Now, new towers ring Skanderbeg Square, with more under construction, making what Zeqo calls a “weird and absurd contrast” to the immediately adjacent historical buildings. Much of Tirana 2030’s vision was designed by Italian architect Stefano Boeri and includes the planting of millions of trees in an “orbital forest” set to encircle the city.
Criticism
However, in order to realise the plan and make way for new construction, many older buildings will or have been demolished. This has brought the city a great deal of criticism.
When the modernist National Theatre, built during the Italian occupation, was slated for demolition, protesters occupied it for over two years in the hope of saving it. Artists, academics, and architects signed petitions and the Danish architecture firm engaged to work on the theatre’s successor withdrew from the project.
“Some of my friends participated in the protests,” Zeqo says. “But the problem was that there was no proper information about what was going to happen and the protests were mostly organised by the opposition.
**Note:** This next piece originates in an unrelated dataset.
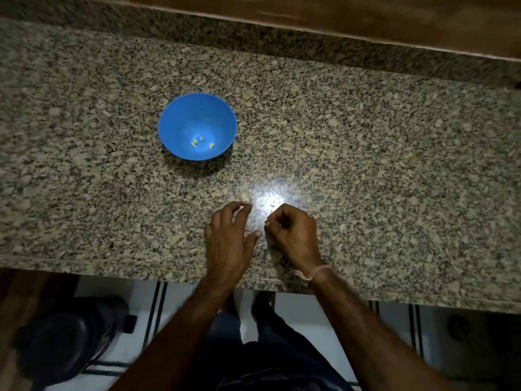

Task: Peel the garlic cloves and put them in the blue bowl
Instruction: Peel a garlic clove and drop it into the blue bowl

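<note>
Peeled cloves (211,146) lie in the blue bowl (191,114); unpeeled garlic (244,197) sits nearby.

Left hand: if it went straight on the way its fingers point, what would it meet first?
The unpeeled garlic on the counter: the left hand's fingertips seem to touch it. The blue bowl sits left of that line.

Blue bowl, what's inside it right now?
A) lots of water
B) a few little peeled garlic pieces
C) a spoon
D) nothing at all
B: a few small pale yellow garlic cloves lie on the bottom of the blue bowl.
</note>
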Demonstrator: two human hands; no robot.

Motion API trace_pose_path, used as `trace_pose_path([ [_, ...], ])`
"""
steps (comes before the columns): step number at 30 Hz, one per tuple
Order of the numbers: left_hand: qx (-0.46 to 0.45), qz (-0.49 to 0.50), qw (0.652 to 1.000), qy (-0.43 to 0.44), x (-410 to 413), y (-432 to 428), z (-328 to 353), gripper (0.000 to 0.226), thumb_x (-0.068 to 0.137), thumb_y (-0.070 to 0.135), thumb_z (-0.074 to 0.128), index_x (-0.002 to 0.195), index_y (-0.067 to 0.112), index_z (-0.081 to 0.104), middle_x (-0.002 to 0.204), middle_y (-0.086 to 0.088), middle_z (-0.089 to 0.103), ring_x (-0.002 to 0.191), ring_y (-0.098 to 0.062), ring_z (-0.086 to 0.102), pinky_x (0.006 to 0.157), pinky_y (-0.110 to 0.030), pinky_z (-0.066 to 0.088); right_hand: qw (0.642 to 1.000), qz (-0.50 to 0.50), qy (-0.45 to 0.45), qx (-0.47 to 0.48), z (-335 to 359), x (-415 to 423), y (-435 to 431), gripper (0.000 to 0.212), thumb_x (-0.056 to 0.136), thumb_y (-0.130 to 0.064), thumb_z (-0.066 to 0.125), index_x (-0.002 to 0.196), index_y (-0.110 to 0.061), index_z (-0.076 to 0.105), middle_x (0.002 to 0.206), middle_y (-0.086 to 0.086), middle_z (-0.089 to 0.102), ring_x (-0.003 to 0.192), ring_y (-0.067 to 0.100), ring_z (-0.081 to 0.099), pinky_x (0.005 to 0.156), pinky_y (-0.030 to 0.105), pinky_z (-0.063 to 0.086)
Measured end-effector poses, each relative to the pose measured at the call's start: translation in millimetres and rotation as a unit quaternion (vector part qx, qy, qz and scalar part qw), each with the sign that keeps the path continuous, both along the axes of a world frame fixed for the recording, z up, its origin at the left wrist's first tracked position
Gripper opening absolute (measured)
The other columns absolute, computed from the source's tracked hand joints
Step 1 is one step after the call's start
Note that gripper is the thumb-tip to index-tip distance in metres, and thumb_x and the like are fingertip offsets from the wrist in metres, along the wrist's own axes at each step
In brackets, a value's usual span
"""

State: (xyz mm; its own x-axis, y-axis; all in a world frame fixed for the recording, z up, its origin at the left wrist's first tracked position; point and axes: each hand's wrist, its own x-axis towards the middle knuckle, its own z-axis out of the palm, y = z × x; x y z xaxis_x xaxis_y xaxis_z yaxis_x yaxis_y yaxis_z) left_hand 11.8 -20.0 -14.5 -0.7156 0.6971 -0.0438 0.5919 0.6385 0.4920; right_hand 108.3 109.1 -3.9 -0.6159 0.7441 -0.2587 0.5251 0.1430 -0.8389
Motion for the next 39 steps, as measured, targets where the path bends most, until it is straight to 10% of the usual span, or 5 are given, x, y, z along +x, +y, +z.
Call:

There was a lot of doubt if it was all happening for the right motives or if it was just a political excuse to oppose government projects.”
Eventually, police used pepper spray to forcibly remove demonstrators and destroyed the landmark in the dead of night during a Covid-19 curfew in May 2020. While Albania’s Prime Minister Edi Rama (once mayor of the city) supported the demolition, then-president Ilir Meta called it, “a moral crime that cannot be granted amnesty”. The EU delegation to Tirana, which had called for dialogue between protesters and authorities, criticised that the demolition went ahead without this meaningfully occurring.
As both demolition and construction continue, Tirana’s denizens continue to live in the physical and aesthetic vestiges of its political history.
They have reclaimed Blloku’s social space, and their vining plants and electrical cables continually reclaim the city’s walls and streets.
Even if unable to give sufficient input prior to megaprojects, those who call Tirana home will no doubt continue to make it home through their own means.
“Overall, it seems like Tirana is going in the right direction, but there is still a lot that could be done to make it better,” Zeqo concludes.